WTI (oil futures on NYMEX) failed to benefit from the turnaround in the risk-sentiment amid a recovery in the European equities, as the bears continue to guard the 67 barrier.
The latest uptick in the barrel of WTI fizzled, as looming global growth concerns combined with a fifth consecutive rise in the US crude inventories continue to dent the investors’ sentiment.
However, the downside remains capped amid broad-based US dollar weakness and latest comments by the Saudi Arabian Oil Minister Al-Falih. Al-Falih said that there could be a need for intervention to reduce oil stockpiles after increases in recent months.
Markets now await the US durable goods data for further impetus on the USD-sensitive oil while the sentiment on the Wall Street will offer fresh direction to the prices.
WTI Technical Levels
According to Slobodan Drvenica at Windsor Brokers, “Bears may stay on hold for extended consolidation as traders book some profits from Tuesday’s strong fall.
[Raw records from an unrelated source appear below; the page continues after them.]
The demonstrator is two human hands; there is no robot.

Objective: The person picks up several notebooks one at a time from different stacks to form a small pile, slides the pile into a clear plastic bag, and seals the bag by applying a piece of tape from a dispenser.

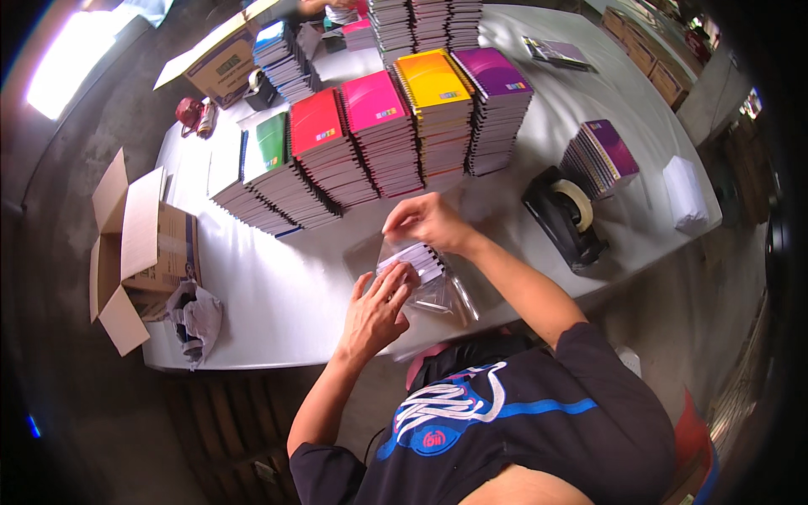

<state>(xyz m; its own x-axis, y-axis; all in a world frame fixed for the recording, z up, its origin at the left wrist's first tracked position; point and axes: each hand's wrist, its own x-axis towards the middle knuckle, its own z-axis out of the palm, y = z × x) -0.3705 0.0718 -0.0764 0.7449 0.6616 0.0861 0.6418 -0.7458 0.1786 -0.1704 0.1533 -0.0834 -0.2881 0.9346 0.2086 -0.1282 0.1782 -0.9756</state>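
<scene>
On the table before me lies a small bundle of spiral notebooks [423,260], page edges toward me, partly inside clear plastic wrap [461,303]. My left hand [379,310] rests on the bundle's left side, fingers spread and touching the plastic. At the far end of the bundle, my right hand [427,222] has its fingers pinched together on a raised edge of the film. Behind my hands stand tall notebook stacks with green [268,149], red [316,119], pink [374,102], yellow [433,82] and purple [493,73] covers.
A black tape dispenser [562,217] stands to the right, near a small purple-covered notebook stack [608,148] and a white packet [685,194]. An opened cardboard box [160,244] and a plastic bag [195,320] are at left. Another person's hand [324,5] shows at the far edge.
</scene>
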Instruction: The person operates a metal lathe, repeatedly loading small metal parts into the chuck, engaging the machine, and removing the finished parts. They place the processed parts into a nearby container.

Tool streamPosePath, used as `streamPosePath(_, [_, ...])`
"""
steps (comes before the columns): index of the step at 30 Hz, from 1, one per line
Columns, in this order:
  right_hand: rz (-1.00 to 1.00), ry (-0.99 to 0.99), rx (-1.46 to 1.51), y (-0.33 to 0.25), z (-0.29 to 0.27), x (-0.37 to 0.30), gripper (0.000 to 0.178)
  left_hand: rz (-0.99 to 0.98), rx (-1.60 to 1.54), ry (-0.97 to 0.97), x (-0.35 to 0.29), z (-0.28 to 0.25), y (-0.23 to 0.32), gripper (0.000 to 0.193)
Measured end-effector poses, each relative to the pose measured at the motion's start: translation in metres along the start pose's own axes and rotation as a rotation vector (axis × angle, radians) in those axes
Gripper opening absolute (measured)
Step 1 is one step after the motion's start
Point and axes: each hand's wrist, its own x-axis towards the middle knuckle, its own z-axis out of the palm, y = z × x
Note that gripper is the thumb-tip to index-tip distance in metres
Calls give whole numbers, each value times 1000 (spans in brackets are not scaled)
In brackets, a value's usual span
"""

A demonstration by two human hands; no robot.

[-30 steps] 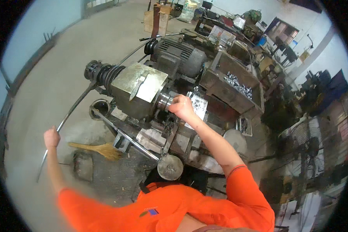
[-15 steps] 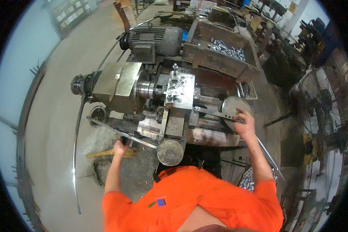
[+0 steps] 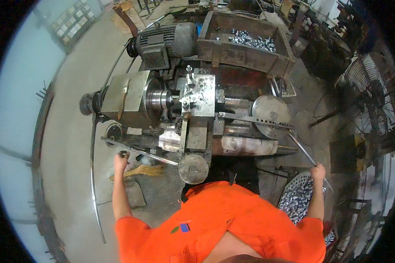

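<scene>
My right hand (image 3: pixel 318 171) is closed around a long metal lever rod (image 3: pixel 302 148), which slopes down from the end of a flat bar with holes (image 3: pixel 270 122). The bar crosses in front of a round metal disc (image 3: pixel 272 113) at the right of a lathe-like machine. On the other side, my left hand (image 3: pixel 120 162) is closed with something small and dark at its top that I cannot make out. Just above it is the end of another metal rod (image 3: pixel 138 151), which leads to a round plate (image 3: pixel 193 169). In the middle stands a tool block (image 3: pixel 199 95) facing the spindle (image 3: pixel 159 99).
A rusty metal bin (image 3: pixel 245 58) with small shiny metal parts stands behind the machine, beside an electric motor (image 3: pixel 166 43). A perforated basket (image 3: pixel 294 202) of similar parts sits below my right forearm. A straw broom (image 3: pixel 145 171) lies near my left hand. A wire-guarded fan (image 3: pixel 368 94) stands right.
My right hand has left the bar with holes and moved right and nearer, onto the lever rod. My left hand has shifted left, and the view has turned slightly.
</scene>
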Motion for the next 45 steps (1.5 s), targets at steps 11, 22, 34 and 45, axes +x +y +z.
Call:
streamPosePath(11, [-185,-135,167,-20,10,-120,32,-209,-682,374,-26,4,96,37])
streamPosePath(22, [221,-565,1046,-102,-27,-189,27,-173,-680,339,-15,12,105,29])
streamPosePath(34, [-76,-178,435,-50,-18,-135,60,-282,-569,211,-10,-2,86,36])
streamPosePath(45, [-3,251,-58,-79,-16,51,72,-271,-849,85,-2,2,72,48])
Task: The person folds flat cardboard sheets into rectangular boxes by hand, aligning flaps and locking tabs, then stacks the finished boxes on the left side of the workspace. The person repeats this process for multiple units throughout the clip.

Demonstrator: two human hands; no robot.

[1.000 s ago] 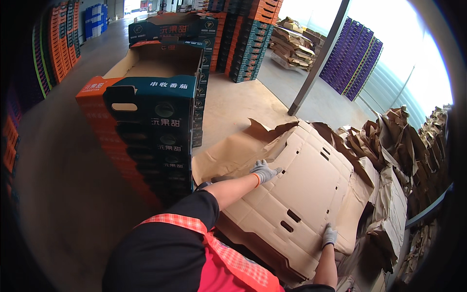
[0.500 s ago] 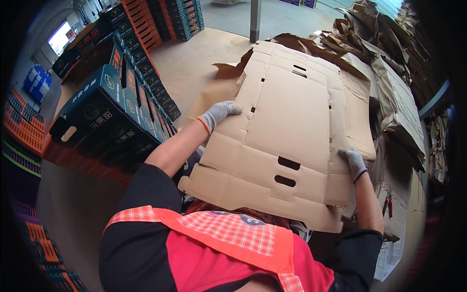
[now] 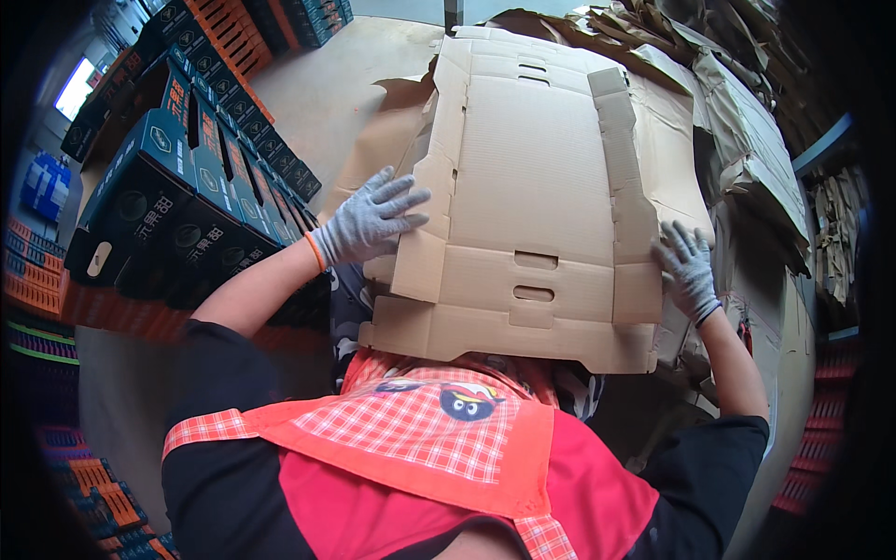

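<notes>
cardboard sheet (image 3: 527,191): it lies in front of you, from the upper middle of the frame down to its center, its near edge by your apron (image 3: 411,434).
left hand (image 3: 373,219): open, fingers spread, beside the left flap (image 3: 418,266); you aren't clamped on anything, and contact is hard to tell.
right hand (image 3: 689,271): open too, fingers apart, just outside the right flap (image 3: 618,149); touch can't be told here either.
hand spacing: your hands are well apart, one by each long side, probably so both flaps can be managed evenly.
flaps: both tilt up from the sheet along creases, which likely let them bend straight.
brown layers (image 3: 677,191): they sit beneath, probably serving you as a work surface.
surface: plain tan, matte, faintly ribbed, with a notched near edge and a rounded slot (image 3: 534,293).
gloves (image 3: 693,280): grey knit, orange cuff on your left, dark on your right.
boxes (image 3: 163,177): glossy dark green, stacked at the left of the frame.
cardboard pile (image 3: 751,140): rumpled, ragged-edged, upper right.
</notes>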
Consolidative phase should stay capped by 200SMA to keep strong bearish bias on negative techs/fundamentals. Stronger recovery could be anticipated on sustained break above 200SMA, which would expose broken Fibo 61.8% of $64.43/$76.88/falling 10SMA ($ 69.19/23) and $70 pivot (psychological barrier / Fibo 38.2% of $76.88/$65.73 fall). Res: 66.96; 67.70; 68.48; 69.23. Sup: 65.98; 65.73; 64.84; 64.43.”